Mais là, que nenni ! Après un Assassin's Creed II au sommet (Que de souvenirs de Venise, Florence, San Germignano et Monterriggioni), un Brotherhood bien sympathique (Rome était magnifique, le système de recrutement des assassins et de conquête des quartiers très bien trouvé, et l'histoire tenait la route), Revelations se révèle être une belle et digne fin au volet Auditore de la Saga Assassin's Creed.
Tout d'abord, les graphismes sont toujours aussi bons, ce qui n'est pas un exploit, mais tout de même agréable. La ville, Constantinople, et vaste et variée, et l'on prend vraiment beaucoup de plaisir à explorer cet univers si riche et exotique à la fois. Le gameplay reste le même, sauf si l'on ajoute l'usage du grappin, qui facilite certaines ascensions, certes, mais ne change pas fondamentalement le système de jeu. La bande son est comme d'habitude efficace, et la durée de vie est plus qu'honnête (surtout pour un jeu de nos jours).
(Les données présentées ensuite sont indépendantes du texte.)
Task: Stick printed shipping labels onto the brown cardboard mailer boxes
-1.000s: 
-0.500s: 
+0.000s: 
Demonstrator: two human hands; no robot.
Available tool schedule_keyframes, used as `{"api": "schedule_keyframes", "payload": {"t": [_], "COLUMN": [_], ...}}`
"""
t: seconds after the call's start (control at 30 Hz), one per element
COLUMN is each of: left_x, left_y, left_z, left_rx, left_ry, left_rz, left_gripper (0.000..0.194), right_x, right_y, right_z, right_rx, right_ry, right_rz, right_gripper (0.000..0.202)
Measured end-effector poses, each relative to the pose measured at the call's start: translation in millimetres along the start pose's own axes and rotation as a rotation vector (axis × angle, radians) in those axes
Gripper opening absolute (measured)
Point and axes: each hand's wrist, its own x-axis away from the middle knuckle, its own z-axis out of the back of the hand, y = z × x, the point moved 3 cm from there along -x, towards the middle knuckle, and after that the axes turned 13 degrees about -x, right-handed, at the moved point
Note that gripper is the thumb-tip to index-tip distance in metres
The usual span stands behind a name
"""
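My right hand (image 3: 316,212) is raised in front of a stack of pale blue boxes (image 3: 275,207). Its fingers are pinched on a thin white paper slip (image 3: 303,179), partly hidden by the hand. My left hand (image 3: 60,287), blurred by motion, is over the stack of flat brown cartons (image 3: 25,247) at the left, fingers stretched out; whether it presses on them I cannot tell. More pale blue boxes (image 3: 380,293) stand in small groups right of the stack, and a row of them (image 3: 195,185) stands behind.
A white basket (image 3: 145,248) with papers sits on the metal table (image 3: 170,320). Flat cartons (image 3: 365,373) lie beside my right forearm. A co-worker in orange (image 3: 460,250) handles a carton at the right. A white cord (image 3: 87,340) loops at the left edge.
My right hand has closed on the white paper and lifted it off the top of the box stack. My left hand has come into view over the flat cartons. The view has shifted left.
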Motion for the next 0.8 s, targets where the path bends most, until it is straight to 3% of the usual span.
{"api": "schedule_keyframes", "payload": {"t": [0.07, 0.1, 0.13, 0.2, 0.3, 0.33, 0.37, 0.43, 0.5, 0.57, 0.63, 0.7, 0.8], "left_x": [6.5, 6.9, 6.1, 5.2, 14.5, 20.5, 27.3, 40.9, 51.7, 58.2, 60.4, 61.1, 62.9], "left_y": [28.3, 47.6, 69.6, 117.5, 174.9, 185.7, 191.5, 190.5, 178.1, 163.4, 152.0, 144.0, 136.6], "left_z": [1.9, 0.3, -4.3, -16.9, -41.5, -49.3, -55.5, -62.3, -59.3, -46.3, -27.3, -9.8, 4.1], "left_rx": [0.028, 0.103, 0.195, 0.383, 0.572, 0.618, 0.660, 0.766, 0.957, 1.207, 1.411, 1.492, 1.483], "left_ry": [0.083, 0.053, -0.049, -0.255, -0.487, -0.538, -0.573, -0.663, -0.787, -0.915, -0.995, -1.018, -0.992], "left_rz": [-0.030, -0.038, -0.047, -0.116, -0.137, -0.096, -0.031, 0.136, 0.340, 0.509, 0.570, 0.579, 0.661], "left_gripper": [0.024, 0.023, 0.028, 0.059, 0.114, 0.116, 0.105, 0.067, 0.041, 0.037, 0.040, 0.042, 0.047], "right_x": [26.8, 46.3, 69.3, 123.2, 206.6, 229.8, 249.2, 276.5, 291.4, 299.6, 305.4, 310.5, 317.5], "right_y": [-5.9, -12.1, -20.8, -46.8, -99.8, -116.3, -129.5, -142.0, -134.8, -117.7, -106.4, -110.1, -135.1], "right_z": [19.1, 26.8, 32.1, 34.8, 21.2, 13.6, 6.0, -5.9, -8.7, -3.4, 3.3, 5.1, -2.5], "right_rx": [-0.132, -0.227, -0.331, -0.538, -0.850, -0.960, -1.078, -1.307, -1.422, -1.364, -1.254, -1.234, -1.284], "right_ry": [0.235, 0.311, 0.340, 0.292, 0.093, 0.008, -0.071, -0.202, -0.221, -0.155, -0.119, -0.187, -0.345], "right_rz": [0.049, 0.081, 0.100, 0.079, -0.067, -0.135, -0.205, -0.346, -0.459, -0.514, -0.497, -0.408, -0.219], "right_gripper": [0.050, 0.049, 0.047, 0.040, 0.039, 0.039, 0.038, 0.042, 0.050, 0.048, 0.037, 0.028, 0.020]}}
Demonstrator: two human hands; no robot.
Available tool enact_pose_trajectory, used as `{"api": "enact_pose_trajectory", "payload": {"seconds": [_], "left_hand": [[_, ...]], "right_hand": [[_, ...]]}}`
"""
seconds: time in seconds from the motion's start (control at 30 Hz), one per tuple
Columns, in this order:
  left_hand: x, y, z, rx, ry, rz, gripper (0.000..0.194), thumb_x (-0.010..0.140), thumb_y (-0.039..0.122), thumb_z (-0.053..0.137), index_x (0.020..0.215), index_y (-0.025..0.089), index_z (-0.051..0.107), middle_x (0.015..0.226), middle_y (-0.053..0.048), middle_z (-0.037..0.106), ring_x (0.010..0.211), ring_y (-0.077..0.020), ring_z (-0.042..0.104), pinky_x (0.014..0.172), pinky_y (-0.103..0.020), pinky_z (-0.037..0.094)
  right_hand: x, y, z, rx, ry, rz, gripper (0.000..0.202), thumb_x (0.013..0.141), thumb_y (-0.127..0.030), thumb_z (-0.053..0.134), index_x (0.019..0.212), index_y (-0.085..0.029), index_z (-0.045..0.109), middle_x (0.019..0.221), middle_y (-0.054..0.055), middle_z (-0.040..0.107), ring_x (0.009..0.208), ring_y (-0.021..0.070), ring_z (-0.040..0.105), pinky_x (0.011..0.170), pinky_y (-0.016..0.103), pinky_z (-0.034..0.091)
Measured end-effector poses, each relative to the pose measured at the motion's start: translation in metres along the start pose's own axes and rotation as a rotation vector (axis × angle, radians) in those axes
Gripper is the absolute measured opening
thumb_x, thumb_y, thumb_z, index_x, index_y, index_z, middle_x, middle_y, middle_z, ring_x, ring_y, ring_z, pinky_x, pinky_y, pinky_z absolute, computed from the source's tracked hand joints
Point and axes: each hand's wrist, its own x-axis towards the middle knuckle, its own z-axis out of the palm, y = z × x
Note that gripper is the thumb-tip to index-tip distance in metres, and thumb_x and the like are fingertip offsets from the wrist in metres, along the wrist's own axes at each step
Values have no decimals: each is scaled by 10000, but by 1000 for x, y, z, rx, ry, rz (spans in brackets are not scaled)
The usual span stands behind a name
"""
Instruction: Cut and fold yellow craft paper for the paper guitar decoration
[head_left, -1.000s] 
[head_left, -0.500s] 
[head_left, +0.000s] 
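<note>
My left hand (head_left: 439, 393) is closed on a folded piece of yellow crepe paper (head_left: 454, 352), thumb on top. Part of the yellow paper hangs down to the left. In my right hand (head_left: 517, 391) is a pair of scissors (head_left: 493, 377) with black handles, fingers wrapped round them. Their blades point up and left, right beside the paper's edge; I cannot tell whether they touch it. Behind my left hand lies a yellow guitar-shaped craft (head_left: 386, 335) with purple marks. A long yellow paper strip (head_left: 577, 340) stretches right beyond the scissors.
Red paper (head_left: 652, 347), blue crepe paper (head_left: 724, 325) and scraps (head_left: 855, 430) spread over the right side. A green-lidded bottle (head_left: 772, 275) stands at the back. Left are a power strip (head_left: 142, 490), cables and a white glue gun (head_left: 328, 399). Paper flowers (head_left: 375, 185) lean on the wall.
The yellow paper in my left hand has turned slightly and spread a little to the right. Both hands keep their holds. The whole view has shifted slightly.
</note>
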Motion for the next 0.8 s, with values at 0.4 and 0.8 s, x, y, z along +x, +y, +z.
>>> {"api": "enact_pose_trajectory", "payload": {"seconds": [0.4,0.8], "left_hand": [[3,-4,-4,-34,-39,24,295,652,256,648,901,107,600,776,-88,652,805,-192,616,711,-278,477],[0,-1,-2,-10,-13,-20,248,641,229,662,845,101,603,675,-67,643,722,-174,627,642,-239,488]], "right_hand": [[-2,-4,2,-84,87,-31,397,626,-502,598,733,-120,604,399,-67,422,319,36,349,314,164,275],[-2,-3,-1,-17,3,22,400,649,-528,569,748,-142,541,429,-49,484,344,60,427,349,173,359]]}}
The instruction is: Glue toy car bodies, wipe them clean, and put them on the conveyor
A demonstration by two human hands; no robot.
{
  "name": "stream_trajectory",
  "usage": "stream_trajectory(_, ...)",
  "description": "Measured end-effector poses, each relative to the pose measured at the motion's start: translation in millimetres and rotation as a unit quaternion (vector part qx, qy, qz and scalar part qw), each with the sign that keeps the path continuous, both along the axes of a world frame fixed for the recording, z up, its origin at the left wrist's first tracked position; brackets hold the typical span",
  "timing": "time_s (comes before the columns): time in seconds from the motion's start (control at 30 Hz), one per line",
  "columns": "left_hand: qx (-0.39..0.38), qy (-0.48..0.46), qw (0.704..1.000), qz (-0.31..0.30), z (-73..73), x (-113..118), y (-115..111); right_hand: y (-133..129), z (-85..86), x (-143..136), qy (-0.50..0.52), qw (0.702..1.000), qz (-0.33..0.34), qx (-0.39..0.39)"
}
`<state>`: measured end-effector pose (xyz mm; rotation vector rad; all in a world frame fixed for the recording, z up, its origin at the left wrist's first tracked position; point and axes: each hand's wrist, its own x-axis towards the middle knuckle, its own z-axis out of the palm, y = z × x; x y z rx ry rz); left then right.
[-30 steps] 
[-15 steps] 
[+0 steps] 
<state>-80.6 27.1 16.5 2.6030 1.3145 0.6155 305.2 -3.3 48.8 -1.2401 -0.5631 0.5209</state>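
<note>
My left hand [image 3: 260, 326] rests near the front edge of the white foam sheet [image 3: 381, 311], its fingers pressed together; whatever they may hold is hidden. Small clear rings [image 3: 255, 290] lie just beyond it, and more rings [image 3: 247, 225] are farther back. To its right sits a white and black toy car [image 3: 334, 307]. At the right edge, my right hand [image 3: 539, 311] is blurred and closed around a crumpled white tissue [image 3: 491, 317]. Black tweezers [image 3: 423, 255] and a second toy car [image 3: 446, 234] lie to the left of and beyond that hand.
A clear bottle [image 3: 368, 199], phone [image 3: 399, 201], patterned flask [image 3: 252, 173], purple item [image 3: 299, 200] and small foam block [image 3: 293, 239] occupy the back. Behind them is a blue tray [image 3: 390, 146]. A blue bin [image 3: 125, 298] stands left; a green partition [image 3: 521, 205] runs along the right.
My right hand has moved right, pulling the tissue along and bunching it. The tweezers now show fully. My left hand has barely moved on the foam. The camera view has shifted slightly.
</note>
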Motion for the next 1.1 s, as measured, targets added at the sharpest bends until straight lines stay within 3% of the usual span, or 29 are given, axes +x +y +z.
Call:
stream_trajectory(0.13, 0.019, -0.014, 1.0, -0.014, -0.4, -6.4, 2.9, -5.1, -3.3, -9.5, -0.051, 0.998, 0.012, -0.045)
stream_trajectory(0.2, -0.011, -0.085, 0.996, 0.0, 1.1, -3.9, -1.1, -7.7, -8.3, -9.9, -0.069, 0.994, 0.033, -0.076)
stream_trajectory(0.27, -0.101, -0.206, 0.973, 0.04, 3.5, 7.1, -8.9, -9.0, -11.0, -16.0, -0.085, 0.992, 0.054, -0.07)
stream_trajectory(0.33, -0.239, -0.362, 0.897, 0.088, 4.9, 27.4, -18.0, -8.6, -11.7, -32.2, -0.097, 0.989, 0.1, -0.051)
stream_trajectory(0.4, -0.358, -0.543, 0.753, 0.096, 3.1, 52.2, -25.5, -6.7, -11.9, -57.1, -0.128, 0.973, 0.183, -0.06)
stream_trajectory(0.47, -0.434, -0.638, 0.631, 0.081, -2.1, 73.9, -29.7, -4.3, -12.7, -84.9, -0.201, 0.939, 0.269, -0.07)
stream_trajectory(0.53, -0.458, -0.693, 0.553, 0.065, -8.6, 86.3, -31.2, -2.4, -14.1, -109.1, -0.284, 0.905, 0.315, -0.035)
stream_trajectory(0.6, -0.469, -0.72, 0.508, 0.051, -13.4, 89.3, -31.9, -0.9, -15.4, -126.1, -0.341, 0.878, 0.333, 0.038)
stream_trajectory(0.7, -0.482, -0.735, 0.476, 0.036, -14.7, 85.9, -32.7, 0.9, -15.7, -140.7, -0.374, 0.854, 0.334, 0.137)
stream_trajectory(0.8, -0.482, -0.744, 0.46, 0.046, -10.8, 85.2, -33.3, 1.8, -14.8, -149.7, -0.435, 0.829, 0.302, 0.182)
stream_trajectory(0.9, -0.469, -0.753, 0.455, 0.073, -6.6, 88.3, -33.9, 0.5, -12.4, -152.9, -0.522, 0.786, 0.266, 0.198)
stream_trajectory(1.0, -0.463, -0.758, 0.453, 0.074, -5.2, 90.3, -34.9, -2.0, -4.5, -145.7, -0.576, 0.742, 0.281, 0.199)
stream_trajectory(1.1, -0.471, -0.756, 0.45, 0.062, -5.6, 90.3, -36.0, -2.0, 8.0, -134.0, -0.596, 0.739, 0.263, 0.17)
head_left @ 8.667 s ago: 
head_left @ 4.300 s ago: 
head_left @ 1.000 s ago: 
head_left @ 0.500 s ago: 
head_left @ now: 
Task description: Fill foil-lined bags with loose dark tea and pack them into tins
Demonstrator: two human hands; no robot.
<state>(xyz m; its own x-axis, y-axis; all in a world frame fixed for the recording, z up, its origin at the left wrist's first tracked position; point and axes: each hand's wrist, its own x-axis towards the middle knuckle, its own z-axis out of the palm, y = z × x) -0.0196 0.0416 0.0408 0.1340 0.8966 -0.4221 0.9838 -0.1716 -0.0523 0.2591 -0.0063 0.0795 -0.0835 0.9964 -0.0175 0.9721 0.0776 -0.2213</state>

Mais ce qui m'a le plus plu, c'est que l'histoire n'était pas du tout bâclée, au contraire. On pourra certes arguer que l'intrigue de Desmond n'avance pas beaucoup, et c'est tout à fait vrai, mais hormis cela, je ne vois pas ce qu'il y a à critiquer. Ce n'est pas du Maurice Druon, bien sûr, mais c'est quand même déjà pas mal. Et puis, surtout, quel plaisir de rejouer avec Altaïr ! Enfin un épisode qui fait le lien entre Altaïr et Ezzio !
Pour conclure, je conseille vraiment ce jeu à ceux qui ont aimé les volets précédents, et aussi à ceux qui n 'y ont pas joué, même si je leur suggèrerais de commencer par le premier Assassin's Creed, ou le second à défaut. Un 18 n'est pas de trop, je crois, pour cette trentaine d'heures de jeu passée en un clin d'œil.